GOAL OF THE EXERCISE
Write out, from the entries below, exactly the lines that run between the lines holding "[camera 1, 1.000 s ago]" and "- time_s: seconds", inclusive, and stop there.

□ □ □ □ □

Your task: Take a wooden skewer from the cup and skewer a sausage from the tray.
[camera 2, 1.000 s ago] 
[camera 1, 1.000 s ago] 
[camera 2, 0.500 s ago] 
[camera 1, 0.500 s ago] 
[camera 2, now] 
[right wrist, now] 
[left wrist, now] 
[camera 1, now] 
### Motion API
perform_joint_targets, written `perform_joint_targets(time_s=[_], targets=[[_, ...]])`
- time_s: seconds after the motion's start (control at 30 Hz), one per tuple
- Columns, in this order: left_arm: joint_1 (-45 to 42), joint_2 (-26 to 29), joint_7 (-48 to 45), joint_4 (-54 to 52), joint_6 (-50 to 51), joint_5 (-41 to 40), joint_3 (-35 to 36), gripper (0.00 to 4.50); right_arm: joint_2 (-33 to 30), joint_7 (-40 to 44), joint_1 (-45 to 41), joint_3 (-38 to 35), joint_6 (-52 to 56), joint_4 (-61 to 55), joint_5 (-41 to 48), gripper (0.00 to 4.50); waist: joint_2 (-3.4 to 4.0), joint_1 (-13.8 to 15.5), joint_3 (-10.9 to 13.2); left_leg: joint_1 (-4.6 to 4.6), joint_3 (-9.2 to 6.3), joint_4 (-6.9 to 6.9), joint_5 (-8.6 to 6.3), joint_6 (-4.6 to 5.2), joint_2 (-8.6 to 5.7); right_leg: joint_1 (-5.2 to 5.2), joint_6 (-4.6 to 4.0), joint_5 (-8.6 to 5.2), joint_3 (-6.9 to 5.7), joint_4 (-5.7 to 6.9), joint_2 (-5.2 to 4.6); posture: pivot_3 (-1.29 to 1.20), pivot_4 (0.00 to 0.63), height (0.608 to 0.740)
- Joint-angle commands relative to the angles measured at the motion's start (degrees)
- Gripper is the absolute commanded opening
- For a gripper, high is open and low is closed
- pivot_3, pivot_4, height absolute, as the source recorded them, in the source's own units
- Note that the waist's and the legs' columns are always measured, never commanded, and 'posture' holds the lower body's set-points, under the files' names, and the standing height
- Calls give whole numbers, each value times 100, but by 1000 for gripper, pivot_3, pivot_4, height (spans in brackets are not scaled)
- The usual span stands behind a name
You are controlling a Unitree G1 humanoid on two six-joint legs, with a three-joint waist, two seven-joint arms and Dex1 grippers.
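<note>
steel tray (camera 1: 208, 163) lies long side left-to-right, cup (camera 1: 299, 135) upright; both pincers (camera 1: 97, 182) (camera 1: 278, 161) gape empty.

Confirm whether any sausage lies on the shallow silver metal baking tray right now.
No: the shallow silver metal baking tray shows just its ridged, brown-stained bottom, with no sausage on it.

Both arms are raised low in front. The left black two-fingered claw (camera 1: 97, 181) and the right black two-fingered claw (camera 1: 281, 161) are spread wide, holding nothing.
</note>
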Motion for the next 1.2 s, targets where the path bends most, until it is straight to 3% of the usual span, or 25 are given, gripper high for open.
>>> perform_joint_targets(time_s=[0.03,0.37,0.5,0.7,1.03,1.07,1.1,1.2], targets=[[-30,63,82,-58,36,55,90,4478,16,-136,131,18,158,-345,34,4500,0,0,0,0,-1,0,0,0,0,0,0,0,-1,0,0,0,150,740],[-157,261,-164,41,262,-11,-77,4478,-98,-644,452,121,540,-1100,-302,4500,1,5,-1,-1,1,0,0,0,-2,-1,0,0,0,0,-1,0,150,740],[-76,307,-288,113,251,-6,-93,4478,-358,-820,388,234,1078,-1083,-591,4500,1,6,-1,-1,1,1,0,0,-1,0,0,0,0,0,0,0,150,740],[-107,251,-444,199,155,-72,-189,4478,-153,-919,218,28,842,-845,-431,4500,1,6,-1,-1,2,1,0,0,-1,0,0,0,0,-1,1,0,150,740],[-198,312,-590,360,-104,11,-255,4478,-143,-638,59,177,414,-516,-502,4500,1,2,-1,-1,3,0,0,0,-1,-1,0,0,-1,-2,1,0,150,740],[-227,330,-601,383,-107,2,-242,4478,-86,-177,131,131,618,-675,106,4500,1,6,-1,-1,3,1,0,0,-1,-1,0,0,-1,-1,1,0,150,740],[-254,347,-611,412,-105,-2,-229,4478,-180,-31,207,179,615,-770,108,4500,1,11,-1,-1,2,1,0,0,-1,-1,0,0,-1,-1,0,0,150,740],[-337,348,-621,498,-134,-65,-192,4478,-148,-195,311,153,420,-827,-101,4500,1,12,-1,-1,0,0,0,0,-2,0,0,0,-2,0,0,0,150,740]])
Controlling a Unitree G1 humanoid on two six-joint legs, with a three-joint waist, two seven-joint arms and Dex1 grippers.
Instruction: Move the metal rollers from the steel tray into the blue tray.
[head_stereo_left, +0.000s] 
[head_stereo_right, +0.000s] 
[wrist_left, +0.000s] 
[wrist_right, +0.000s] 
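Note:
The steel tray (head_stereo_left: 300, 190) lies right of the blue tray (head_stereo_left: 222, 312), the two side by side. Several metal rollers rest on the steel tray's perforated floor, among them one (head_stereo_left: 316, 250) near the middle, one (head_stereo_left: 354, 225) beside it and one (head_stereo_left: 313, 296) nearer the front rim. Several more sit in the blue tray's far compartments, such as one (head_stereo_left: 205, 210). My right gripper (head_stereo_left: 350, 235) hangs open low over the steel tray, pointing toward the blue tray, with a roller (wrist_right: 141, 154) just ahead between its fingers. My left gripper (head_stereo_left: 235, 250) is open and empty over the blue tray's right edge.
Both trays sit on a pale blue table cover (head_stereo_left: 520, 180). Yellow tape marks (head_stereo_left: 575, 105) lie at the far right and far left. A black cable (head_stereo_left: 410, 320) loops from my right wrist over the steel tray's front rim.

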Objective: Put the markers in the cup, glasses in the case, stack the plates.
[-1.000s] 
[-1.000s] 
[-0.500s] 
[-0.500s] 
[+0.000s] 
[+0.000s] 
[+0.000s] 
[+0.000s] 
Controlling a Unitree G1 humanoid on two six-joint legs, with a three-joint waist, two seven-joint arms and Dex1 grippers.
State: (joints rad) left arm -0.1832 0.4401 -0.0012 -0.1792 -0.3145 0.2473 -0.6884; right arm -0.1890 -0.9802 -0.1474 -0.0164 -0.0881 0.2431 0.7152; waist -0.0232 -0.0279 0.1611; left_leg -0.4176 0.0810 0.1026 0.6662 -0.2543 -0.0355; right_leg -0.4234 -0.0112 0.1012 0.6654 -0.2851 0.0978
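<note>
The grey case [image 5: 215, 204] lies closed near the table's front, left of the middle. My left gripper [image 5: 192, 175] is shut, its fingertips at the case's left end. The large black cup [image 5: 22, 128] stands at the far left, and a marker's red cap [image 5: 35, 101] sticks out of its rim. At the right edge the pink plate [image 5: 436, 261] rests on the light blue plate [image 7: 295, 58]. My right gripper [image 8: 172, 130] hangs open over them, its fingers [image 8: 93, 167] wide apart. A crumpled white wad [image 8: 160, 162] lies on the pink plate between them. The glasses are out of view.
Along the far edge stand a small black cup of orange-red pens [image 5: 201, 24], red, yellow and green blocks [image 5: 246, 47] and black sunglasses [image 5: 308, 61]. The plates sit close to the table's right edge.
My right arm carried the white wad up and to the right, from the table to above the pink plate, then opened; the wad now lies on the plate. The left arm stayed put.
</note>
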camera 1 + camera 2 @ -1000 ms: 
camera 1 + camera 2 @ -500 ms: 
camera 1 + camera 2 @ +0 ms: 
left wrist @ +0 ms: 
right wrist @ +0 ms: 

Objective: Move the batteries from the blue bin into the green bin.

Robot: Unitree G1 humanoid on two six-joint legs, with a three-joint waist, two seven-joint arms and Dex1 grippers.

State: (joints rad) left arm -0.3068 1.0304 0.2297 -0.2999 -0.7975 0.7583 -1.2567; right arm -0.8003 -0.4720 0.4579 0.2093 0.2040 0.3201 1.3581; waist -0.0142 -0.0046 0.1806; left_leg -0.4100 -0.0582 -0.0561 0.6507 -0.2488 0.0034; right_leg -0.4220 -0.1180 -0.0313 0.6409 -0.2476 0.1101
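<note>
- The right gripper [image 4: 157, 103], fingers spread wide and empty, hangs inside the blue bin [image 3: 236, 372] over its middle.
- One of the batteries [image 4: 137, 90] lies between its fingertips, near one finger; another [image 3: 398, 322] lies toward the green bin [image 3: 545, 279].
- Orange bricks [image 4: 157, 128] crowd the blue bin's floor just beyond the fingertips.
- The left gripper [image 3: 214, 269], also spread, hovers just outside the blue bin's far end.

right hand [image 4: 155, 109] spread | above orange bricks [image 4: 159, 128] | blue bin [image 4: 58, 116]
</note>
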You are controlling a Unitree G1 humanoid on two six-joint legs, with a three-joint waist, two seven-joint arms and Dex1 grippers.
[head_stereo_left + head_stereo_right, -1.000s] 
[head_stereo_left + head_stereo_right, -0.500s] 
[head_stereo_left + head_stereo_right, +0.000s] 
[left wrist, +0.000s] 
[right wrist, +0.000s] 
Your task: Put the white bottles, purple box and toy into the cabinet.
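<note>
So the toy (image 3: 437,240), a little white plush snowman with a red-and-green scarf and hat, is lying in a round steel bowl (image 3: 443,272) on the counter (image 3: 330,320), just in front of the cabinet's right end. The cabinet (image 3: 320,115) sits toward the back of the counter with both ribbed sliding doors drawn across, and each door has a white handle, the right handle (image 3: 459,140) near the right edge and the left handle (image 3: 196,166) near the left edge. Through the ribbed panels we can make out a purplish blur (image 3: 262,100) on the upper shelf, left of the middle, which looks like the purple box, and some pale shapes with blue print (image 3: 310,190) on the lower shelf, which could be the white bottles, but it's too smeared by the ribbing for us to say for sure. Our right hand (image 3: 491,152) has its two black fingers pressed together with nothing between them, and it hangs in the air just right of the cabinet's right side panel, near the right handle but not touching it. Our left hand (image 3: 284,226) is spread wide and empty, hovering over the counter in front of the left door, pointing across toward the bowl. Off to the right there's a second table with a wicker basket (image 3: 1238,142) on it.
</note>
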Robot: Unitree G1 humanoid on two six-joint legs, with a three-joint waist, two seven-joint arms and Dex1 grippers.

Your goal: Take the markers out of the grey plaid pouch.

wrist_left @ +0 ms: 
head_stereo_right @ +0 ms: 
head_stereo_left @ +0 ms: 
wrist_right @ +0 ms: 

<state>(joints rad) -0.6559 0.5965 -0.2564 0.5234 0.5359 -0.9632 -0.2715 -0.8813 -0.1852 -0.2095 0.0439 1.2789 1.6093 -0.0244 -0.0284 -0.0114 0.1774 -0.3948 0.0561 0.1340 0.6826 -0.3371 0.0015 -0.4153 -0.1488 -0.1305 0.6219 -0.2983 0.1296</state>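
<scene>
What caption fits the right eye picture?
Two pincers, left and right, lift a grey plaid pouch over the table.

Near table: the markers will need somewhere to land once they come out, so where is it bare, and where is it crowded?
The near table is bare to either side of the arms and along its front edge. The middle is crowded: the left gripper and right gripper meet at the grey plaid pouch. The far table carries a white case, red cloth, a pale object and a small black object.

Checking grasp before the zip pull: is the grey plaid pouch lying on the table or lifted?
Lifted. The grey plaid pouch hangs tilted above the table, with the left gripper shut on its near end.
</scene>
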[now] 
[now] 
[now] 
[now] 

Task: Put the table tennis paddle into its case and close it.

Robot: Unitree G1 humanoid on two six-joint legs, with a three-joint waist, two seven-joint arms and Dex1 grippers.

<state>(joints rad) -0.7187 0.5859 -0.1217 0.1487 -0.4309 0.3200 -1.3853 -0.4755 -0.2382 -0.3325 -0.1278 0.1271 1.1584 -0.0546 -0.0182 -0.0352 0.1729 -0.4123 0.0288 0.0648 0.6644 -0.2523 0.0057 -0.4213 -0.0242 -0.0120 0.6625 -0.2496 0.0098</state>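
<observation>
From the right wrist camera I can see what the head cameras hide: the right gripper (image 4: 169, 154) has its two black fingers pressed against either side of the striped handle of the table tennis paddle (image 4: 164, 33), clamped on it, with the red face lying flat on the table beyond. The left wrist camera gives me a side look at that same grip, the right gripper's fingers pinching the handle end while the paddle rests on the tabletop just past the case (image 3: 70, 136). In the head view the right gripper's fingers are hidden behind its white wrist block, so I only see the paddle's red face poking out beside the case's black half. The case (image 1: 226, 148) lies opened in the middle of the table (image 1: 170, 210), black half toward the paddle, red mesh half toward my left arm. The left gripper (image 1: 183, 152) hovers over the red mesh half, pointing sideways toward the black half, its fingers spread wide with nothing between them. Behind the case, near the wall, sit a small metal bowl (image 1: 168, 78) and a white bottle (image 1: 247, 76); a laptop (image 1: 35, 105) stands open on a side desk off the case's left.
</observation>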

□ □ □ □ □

SOLUTION FOR THIS EXERCISE
[camera 1, 1.000 s ago] 
[camera 2, 0.500 s ago] 
[camera 1, 0.500 s ago] 
[camera 2, now] 
[right wrist, now] 
[left wrist, now] 
[camera 1, now] 
### Motion API
perform_joint_targets, written `perform_joint_targets(time_s=[_], targets=[[_, ...]])`
- time_s: seconds after the motion's start (control at 30 Hz), one per tuple

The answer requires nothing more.